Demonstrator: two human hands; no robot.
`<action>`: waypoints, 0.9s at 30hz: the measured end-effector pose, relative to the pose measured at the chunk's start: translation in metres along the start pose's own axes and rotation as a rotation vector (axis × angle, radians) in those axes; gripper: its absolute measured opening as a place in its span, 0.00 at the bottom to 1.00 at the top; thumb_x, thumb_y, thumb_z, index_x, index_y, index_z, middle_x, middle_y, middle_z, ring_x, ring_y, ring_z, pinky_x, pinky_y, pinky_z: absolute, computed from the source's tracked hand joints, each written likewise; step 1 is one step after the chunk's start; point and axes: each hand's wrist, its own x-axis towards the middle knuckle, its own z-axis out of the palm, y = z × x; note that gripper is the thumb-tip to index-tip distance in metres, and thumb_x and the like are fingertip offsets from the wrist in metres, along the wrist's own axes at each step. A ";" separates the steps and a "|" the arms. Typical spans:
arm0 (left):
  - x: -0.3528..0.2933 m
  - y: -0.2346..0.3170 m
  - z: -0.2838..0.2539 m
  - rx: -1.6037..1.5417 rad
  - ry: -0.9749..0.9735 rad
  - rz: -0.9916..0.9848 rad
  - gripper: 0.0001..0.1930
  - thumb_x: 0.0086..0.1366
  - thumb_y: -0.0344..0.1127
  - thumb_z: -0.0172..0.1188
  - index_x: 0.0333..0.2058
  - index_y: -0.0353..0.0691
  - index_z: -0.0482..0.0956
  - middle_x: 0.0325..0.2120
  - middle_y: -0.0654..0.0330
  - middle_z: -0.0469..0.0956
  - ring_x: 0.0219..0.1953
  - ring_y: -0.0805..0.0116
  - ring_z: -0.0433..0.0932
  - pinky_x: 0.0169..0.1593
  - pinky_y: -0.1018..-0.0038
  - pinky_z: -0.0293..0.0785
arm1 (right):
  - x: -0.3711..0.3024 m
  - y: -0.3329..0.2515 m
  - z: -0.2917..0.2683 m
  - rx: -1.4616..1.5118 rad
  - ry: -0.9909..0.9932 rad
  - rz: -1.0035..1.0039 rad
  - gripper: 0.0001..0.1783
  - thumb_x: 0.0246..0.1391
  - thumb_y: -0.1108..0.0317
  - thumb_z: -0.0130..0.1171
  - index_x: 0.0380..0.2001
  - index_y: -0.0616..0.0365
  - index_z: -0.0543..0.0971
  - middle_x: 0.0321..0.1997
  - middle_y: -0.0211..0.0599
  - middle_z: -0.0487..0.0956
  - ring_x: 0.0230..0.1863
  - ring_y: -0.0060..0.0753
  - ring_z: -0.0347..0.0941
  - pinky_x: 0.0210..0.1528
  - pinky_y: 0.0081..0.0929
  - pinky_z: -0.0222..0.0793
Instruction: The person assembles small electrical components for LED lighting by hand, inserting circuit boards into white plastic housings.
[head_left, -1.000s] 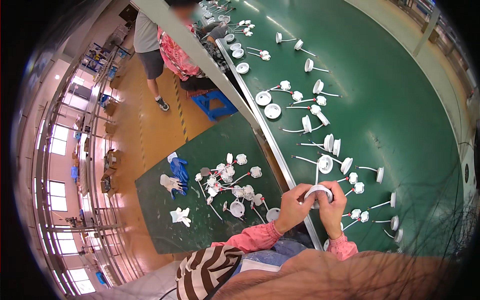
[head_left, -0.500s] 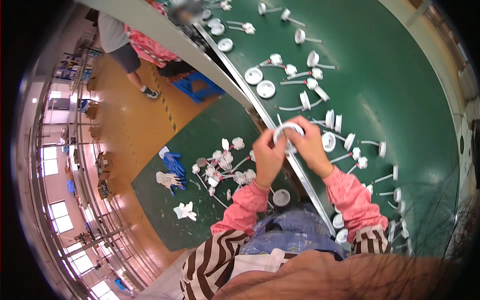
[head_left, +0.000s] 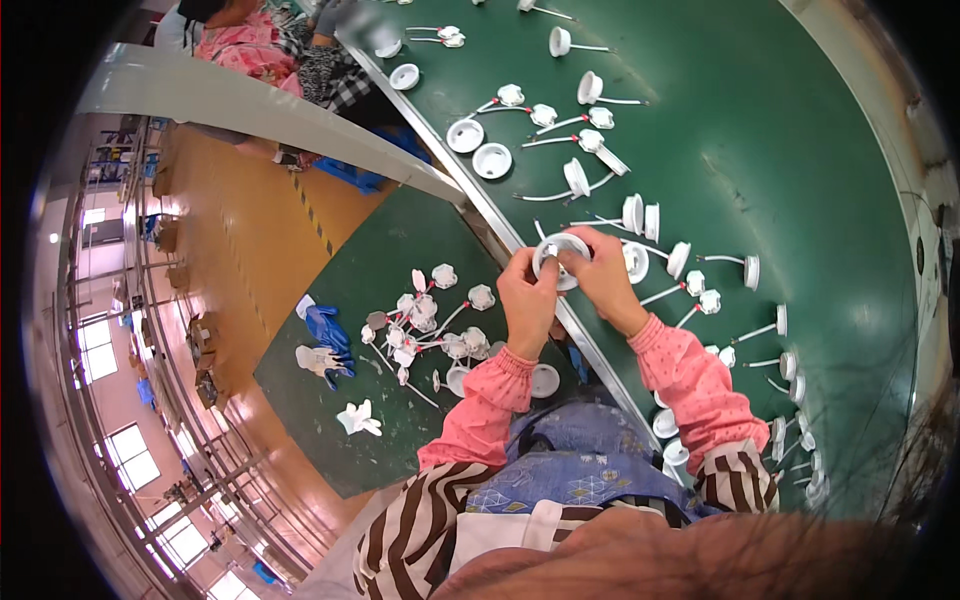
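Over the metal edge of the green bench, both hands hold a round white plastic housing (head_left: 562, 241) with its hollow inside tilted up to view. A white wire sticks out at its far side. My left hand (head_left: 528, 298) grips the near left rim, fingers closed. My right hand (head_left: 607, 283) closes on the right side, and both thumbs press into the inside. What lies under the thumbs is partly hidden. Just right of my right hand, another white housing (head_left: 636, 262) lies on the green bench. On the side table to the left is a pile of white wired parts (head_left: 424, 313).
White housings with wires (head_left: 575, 177) are spread over the green bench top (head_left: 720, 350). A metal rail (head_left: 500, 222) runs along its edge. Blue gloves (head_left: 325, 328) and white gloves (head_left: 360, 418) lie on the side table (head_left: 300, 400). Another person (head_left: 265, 45) sits at upper left.
The housing has tipped so more of its inside shows, with both thumbs inside it. The whole scene has shifted left and slightly up in the picture. The standing person's legs are now mostly hidden.
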 end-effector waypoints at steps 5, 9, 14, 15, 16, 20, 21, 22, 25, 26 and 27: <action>-0.021 0.016 -0.005 0.154 0.030 0.095 0.11 0.63 0.28 0.63 0.44 0.30 0.79 0.30 0.57 0.82 0.31 0.74 0.81 0.34 0.77 0.79 | -0.001 -0.023 -0.034 -0.194 -0.174 -0.146 0.12 0.47 0.77 0.63 0.38 0.62 0.82 0.39 0.45 0.82 0.38 0.48 0.79 0.41 0.35 0.73; -0.019 0.018 -0.012 0.128 -0.168 0.081 0.14 0.63 0.26 0.63 0.48 0.33 0.78 0.32 0.56 0.82 0.28 0.73 0.81 0.32 0.76 0.80 | -0.007 -0.036 -0.049 -0.341 -0.261 -0.281 0.22 0.48 0.76 0.64 0.50 0.59 0.79 0.40 0.41 0.80 0.42 0.44 0.78 0.41 0.34 0.73; -0.035 0.021 0.003 -0.313 -0.011 -0.037 0.06 0.65 0.21 0.57 0.40 0.27 0.73 0.37 0.53 0.78 0.32 0.68 0.83 0.31 0.74 0.87 | -0.047 -0.052 -0.032 -0.162 -0.009 -0.062 0.29 0.49 0.77 0.66 0.58 0.59 0.75 0.41 0.35 0.78 0.39 0.24 0.76 0.36 0.22 0.73; -0.039 0.021 0.008 -0.320 -0.011 -0.040 0.06 0.65 0.21 0.57 0.40 0.27 0.73 0.37 0.53 0.78 0.32 0.68 0.83 0.31 0.74 0.87 | -0.053 -0.043 -0.027 -0.066 0.056 -0.007 0.29 0.50 0.77 0.66 0.58 0.59 0.74 0.42 0.36 0.79 0.39 0.23 0.77 0.37 0.21 0.73; -0.043 0.024 0.012 -0.386 0.016 -0.053 0.06 0.65 0.21 0.57 0.40 0.27 0.73 0.38 0.53 0.77 0.33 0.68 0.83 0.31 0.74 0.87 | -0.057 -0.041 -0.017 0.152 0.132 -0.025 0.24 0.54 0.77 0.62 0.56 0.61 0.76 0.44 0.39 0.81 0.42 0.26 0.79 0.41 0.24 0.75; -0.049 0.019 0.010 -0.181 0.029 0.017 0.08 0.65 0.25 0.57 0.43 0.31 0.75 0.40 0.55 0.76 0.33 0.73 0.81 0.32 0.76 0.81 | -0.051 -0.044 -0.026 -0.036 0.089 -0.072 0.19 0.59 0.75 0.57 0.54 0.65 0.78 0.41 0.37 0.83 0.41 0.24 0.78 0.45 0.23 0.73; -0.046 0.014 0.006 0.005 0.018 0.099 0.10 0.65 0.26 0.58 0.44 0.32 0.76 0.40 0.56 0.76 0.33 0.75 0.79 0.33 0.76 0.78 | -0.051 -0.045 -0.029 -0.035 0.088 -0.068 0.19 0.59 0.75 0.57 0.54 0.65 0.78 0.41 0.37 0.83 0.41 0.24 0.78 0.45 0.23 0.73; -0.043 0.013 0.005 -0.049 -0.020 0.068 0.11 0.65 0.29 0.60 0.45 0.34 0.78 0.37 0.56 0.78 0.31 0.77 0.77 0.34 0.77 0.73 | -0.049 -0.045 -0.032 -0.050 0.018 -0.044 0.19 0.59 0.75 0.57 0.54 0.65 0.78 0.42 0.37 0.83 0.41 0.23 0.78 0.45 0.23 0.73; -0.040 0.012 0.002 -0.023 -0.099 0.089 0.11 0.67 0.30 0.61 0.45 0.31 0.78 0.36 0.60 0.80 0.33 0.78 0.79 0.29 0.80 0.77 | -0.051 -0.047 -0.030 -0.057 -0.049 -0.019 0.17 0.59 0.75 0.57 0.52 0.65 0.79 0.43 0.36 0.82 0.42 0.23 0.77 0.46 0.23 0.73; -0.042 0.013 0.003 -0.025 -0.099 0.090 0.11 0.67 0.30 0.61 0.45 0.31 0.78 0.36 0.60 0.80 0.33 0.78 0.79 0.29 0.80 0.77 | -0.055 -0.048 -0.026 0.042 0.006 0.007 0.15 0.60 0.75 0.57 0.50 0.65 0.79 0.42 0.36 0.82 0.42 0.23 0.76 0.45 0.23 0.73; -0.045 0.014 0.003 -0.065 -0.044 0.084 0.11 0.67 0.31 0.62 0.44 0.31 0.78 0.35 0.60 0.81 0.33 0.79 0.79 0.31 0.80 0.76 | -0.058 -0.049 -0.021 0.140 0.060 0.033 0.13 0.60 0.75 0.58 0.48 0.65 0.79 0.42 0.35 0.81 0.42 0.23 0.76 0.45 0.23 0.73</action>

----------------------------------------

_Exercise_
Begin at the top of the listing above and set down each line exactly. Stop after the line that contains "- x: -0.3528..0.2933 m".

_Answer to the exercise_
Demonstrator: two human hands; no robot.
`<action>`: waypoints, 0.9s at 30hz: the measured end-effector pose, relative to the pose measured at the chunk's start: translation in metres along the start pose's own axes and rotation as a rotation vector (axis × angle, radians) in those axes; gripper: its absolute measured opening as a place in its span, 0.00 at the bottom to 1.00 at the top; thumb_x, thumb_y, thumb_z, index_x, index_y, index_z, middle_x, middle_y, middle_z, ring_x, ring_y, ring_z, pinky_x, pinky_y, pinky_z: absolute, computed from the source's tracked hand joints, each written likewise; step 1 is one step after the chunk's start; point and axes: each hand's wrist, its own x-axis towards the middle knuckle, its own z-axis out of the palm, y = z × x; note that gripper is the thumb-tip to index-tip distance in metres, and thumb_x and the like are fingertip offsets from the wrist in metres, along the wrist's own axes at each step. A ";" separates the steps and a "|" the arms. Typical spans:
arm0 (left):
  - x: -0.3528..0.2933 m

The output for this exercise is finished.